Portanto, o que é chamado de “reformista” não é reformista. Não existe paralelo comparativo com governos progressistas latino-americanos que realizaram reformas como nacionalização do petróleo. Nesse sentido, o lulopetismo, o PCdoB, PSB, PDT, estão à direita de Hugo Chávez, Evo Morales, Kirchner, López Obrador, Brizola dos anos 80 e, sobretudo, do pré-Golpe de 64. Mas, Jones segue, emendando que no PSOL há organizações políticas e lideranças que são realmente reformistas. Além disso, há movimentos sociais ao redor do PT que são reformistas. Porém, esses setores são tão minoritários quanto às correntes marxistas revolucionárias.

Para finalizar sua análise, Jones Manoel reitera que a esquerda brasileira é majoritariamente social-liberal e que os reformistas são minoritários, para exemplificar sua tese, Jones afirma que o deputado federal Glauber Braga é um “reformista radicalizado”. E que este compõe a minoria, seja no parlamento, no partido e no “campo progressista” brasileiro. Nas palavras de Jones, estão faltando reformistas como Glauber na câmara dos deputados.

Pois bem, é público e notório que Jones Manoel é um militante e influencer que reivindica o stalinismo, talvez por essa razão o conteúdo do vídeo “Não existe esquerda reformista no Brasil” seja parcial e seletivo. Não que o mesmo não contenha reflexões importantes, como a caracterização que compartilhamos de que o lulopetismo não é reformista, mas, sim, social-liberal e que sempre esteve à direita das experiências progressivas na América Latina como o movimento bolivariano comandando por Chávez. Outros pontos de análise do conteúdo podem ser endossados, aprofundados e criticados.

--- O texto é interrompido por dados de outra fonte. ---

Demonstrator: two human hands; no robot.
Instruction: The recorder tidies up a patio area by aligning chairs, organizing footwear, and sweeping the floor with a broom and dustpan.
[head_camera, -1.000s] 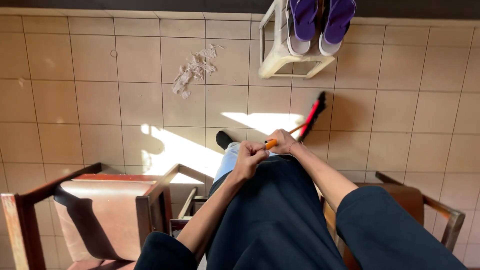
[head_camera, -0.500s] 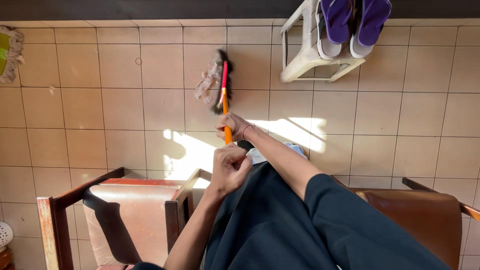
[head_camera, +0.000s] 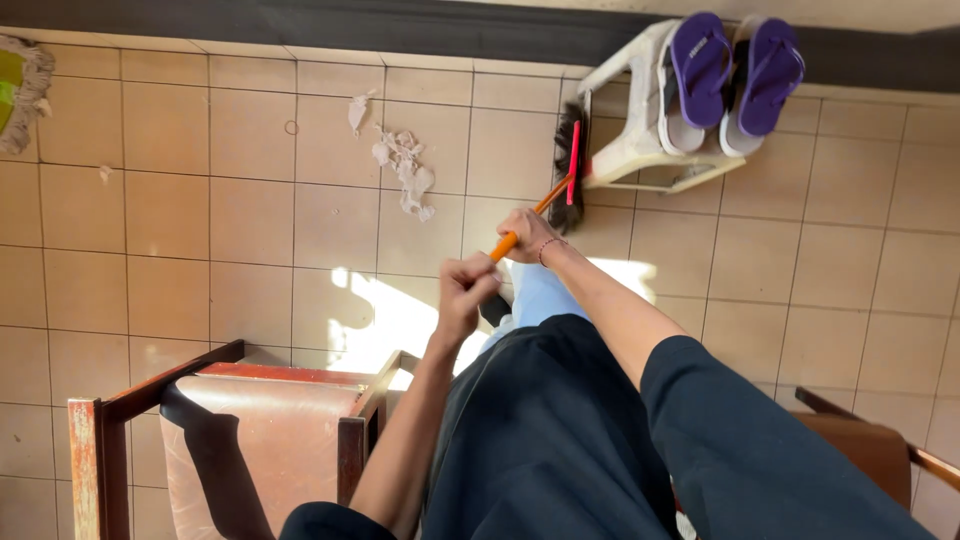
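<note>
Your right hand (head_camera: 528, 236) and left hand (head_camera: 466, 290) both gripping the broom (head_camera: 570, 170), handle partly hidden in your fists, bristles against the stool (head_camera: 630, 130), scraps (head_camera: 405, 165) nearby

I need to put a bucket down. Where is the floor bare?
Bare tiles lie left of the paper scraps, between the rag and the wooden chair, and right, below the white stool. Crowded: around the broom head and stool.

rug (head_camera: 20, 90): cut by left edge; broom (head_camera: 570, 165) bristles: partly behind stool (head_camera: 625, 150)
</note>
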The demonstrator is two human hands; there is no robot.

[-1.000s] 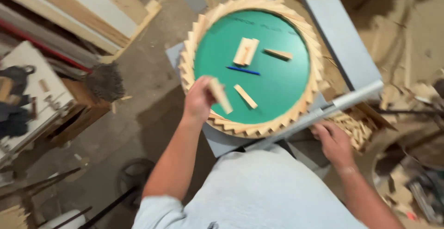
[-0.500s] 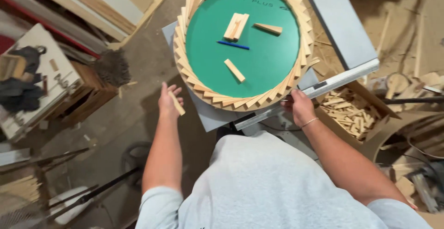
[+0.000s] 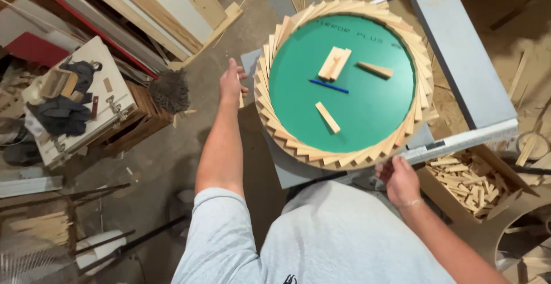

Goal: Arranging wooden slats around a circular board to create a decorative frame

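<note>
A round green disc lies on a grey table, ringed by overlapping wooden wedges in a sunburst pattern. On the disc lie a pair of wood blocks, a single wedge, another block and a blue pen. My left hand is just left of the ring, holding a small wooden wedge close to the rim. My right hand is at the ring's lower right edge, fingers curled on the rim.
A cardboard box of small wood pieces stands at the right, below the table. A bristly brush and a white-topped wooden crate with tools are at the left. Long boards lean at the upper left. Sawdust covers the floor.
My left hand has come off the disc with a wedge, swung out to the left, and now moves back up to the ring's left rim. My right hand stays at the lower right edge.
</note>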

No entanto, em que pese a diferença de matizes políticas, o que realmente me chamou atenção foi Jones Manoel ocultar a existência de correntes trotskistas no curso da trajetória da luta de classes e não mencionar que no parlamento há representação do campo marxista revolucionário. Não posso falar em nome de parlamentares ou por organização A ou B. Mas, após assistir o vídeo na íntegra, me sinto na obrigação de registrar que na câmara federal (raia demarcada por Jones) estão Fernanda Melchionna e Sâmia Bomfim, deputadas psolistas que compõem o MES, organização trotskista revolucionária. Além disso, outro ponto precisa ficar nítido, o PSOL é um partido de correntes que agrega em seu interior reformistas e revolucionários, com blocos não cristalizados, tendo pelo menos três alas subdividindo os principais debates e a luta política pelos rumos do partido. Portanto, é falso afirmar, sob a análise da atuação de um parlamentar (que respeitamos e temos unidade política), que o “reformismo” é minoria no PSOL sem qualificar tal afirmação, deixando subentendido que o partido tem maioria social-liberal. Não sei se de fato Jones Manoel tem essa caracterização ou se foi apenas um ato falho. Contudo, de um modo ou de outro, não é aceitável a ocultação e a falsificação da história. Já vimos o buraco que esse método nos levou.